Here’s an article explaining how bad the moderation was. (H/T Director Blue)

When questioning former Massachusetts Gov. Mitt Romney, Stephanopoulos, a former senior advisor in the administration of Democratic President Bill Clinton, premised some inquiries on the assertion — offered without supporting facts — that Romney’s job-creation statistics were inaccurate.

“Now, there have been questions about that calculation of 100,000 jobs. So if you could explain it a little more,” Stephanopoulos asked Romney of the former governor’s claims about jobs created by companies he has helmed. “I’ve read some analysts who look at it and say that you’re counting the jobs that were created but not counting the jobs that were taken away. Is that accurate?”

“No, it’s not accurate,” Romney bluntly responded. “It includes the net of both. I’m a good enough numbers guy to make sure I got both sides of that.”

Stephanopoulos did not cite any analysts by name.

In another line of questioning, Stephanopoulos asked Romney if he believes “that states have the right to ban contraception, or is that trumped by a constitutional right to privacy?”

Romney responded by questioning Stephanopoulos’ logic and his choice to raise a hypothetical situation that would never happen.

“You’re asking — given the fact that there’s no state that wants to do so, and I don’t know of any candidate that wants to do so — you’re asking could it constitutionally be done?” Romney asked, with a hint of incredulity.

Stephanopoulos, undeterred, pressed Romney again: “I’m asking you, do you believe that states have that right or not?”

Amid a chorus of “boos” from the audience, Romney again parried the impossible hypothetical.

That’s what I mean when I say the debate was not worth watching.

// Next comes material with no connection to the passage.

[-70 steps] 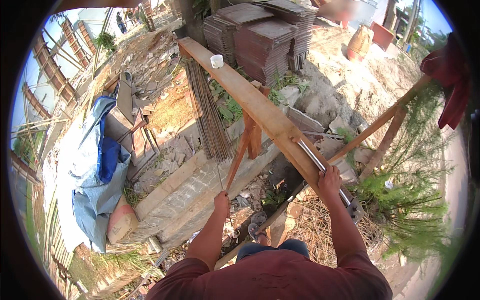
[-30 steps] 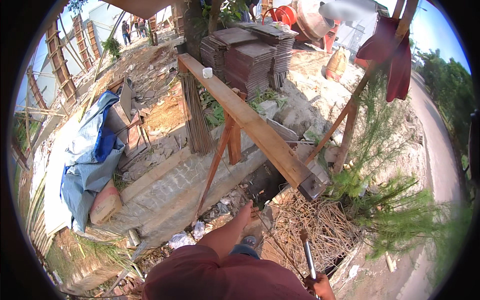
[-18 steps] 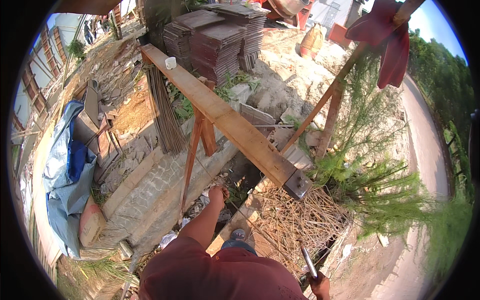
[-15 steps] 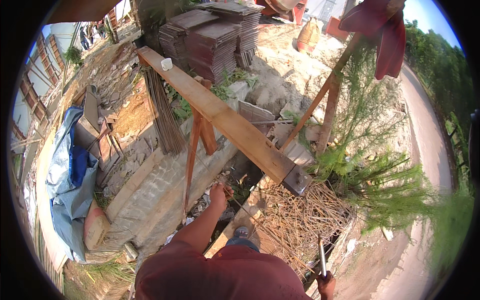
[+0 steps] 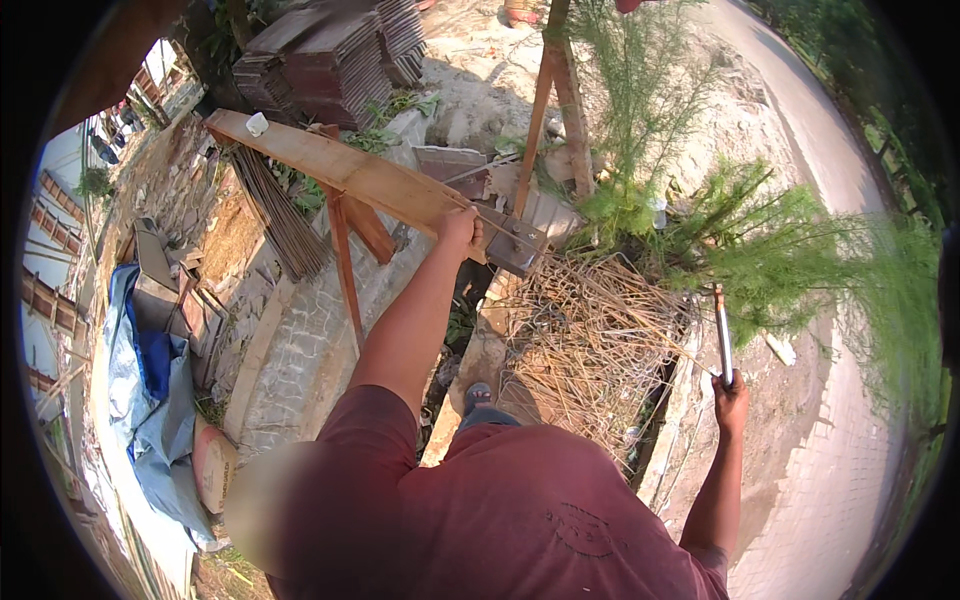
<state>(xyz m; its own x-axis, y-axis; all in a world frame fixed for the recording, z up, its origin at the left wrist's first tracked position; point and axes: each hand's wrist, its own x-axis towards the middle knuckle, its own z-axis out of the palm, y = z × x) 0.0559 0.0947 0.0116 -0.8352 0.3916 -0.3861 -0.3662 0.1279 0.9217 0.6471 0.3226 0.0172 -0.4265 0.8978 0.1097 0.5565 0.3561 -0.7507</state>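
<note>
Hands, two. Left hand [image 5: 461,229]: one, fingers curled at the edge of the beam near its block end; whether it grips a thin rod there cannot be told. Right hand [image 5: 730,385]: one, closed around the lower end of the bar, well apart from the beam.

Bar, silver metal, straight, with a brownish tip [image 5: 723,330]: one, raised at the right, its tip beside the foliage.

Beam, long, flat, brown wood [image 5: 345,170]: one, on two visible wooden legs [image 5: 342,260]. Block, dark grey metal [image 5: 517,250]: one, at the beam's near end. Cup, small, white [image 5: 257,125]: one, on the far end.

Rods, thin, dark, straight [image 5: 280,215]: one bundle, uncounted, beside the beam. Pieces, bent, rust-brown [image 5: 590,320]: one heap, uncounted.

Surroundings: brown-red tiles [image 5: 330,80], several stacks; blue tarpaulin [image 5: 160,420], one; tan-and-red sack [image 5: 213,465], one; timber props [image 5: 572,120], two.

Obstructions: left forearm, across part of the concrete wall [image 5: 290,350]; green feathery shrub [image 5: 740,225], spreading around the bar's tip.
</note>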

It was a parody of a debate.

Wikipedia says: Prior to joining ABC News, he was a senior political adviser to the 1992 U.S. presidential campaign of Bill Clinton and later became the White House Communications Director for two years, before being replaced by David Gergen after political fallout from the mid-term election of 1994, in which the Republican party took over the U.S. House and Senate.